### Goal of the exercise
For this exercise, reproduce only the lines from the one holding "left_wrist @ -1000" through the final line of the data below, exactly, and omit pictures.

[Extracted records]
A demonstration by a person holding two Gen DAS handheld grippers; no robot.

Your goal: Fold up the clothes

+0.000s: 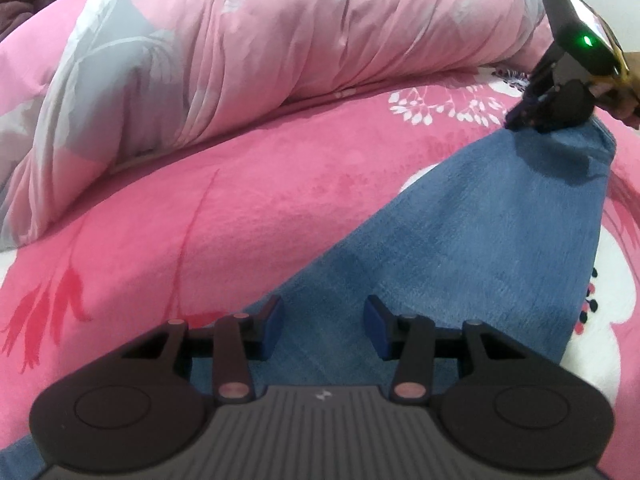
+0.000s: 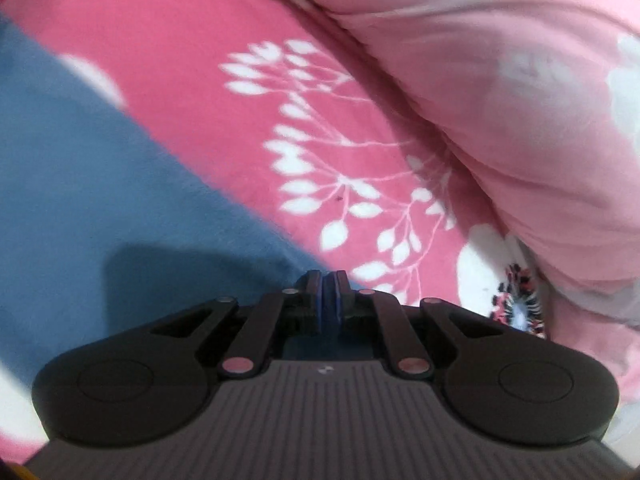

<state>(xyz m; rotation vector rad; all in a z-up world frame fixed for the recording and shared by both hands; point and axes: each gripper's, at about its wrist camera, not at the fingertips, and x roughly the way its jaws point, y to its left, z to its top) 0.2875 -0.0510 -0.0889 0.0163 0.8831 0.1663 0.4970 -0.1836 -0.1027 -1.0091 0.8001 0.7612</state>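
Blue garment (image 1: 480, 232) runs lengthwise from under the left gripper (image 1: 324, 330), jaws part-open and empty, to its far corner pinched in the closed right gripper (image 2: 329, 300).

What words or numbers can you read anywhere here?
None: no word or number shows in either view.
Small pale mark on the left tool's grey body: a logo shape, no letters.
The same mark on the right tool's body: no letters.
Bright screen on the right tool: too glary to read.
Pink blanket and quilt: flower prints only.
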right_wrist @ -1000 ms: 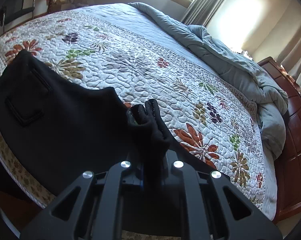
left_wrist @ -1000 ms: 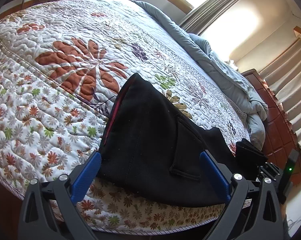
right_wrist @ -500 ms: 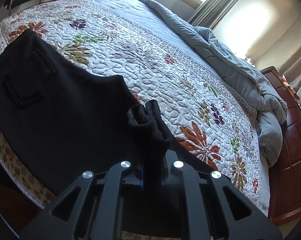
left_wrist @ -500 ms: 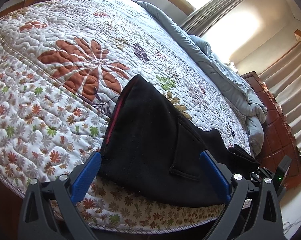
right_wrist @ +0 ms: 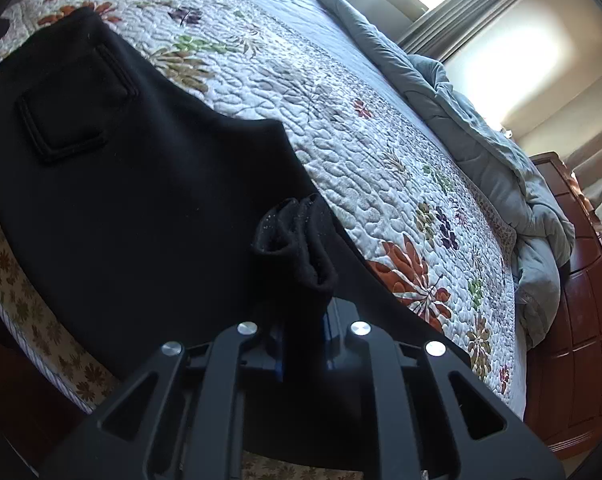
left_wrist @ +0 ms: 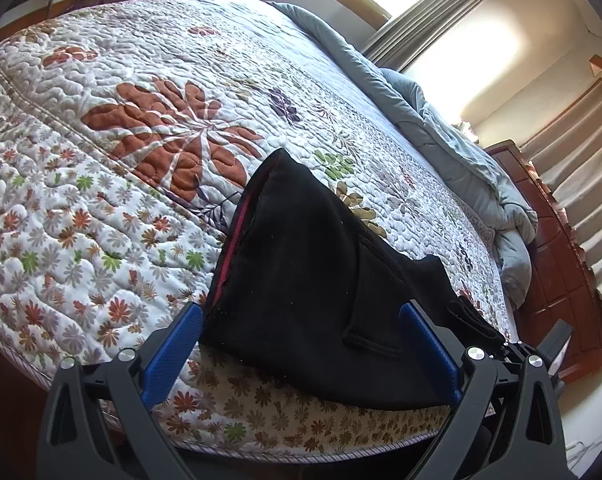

### Solved problem
left_wrist @ -1000 ms: 
right_wrist @ -500 ms: 
left_wrist @ -500 ms: 
right_wrist @ +0 ms: 
left_wrist @ +0 ms: 

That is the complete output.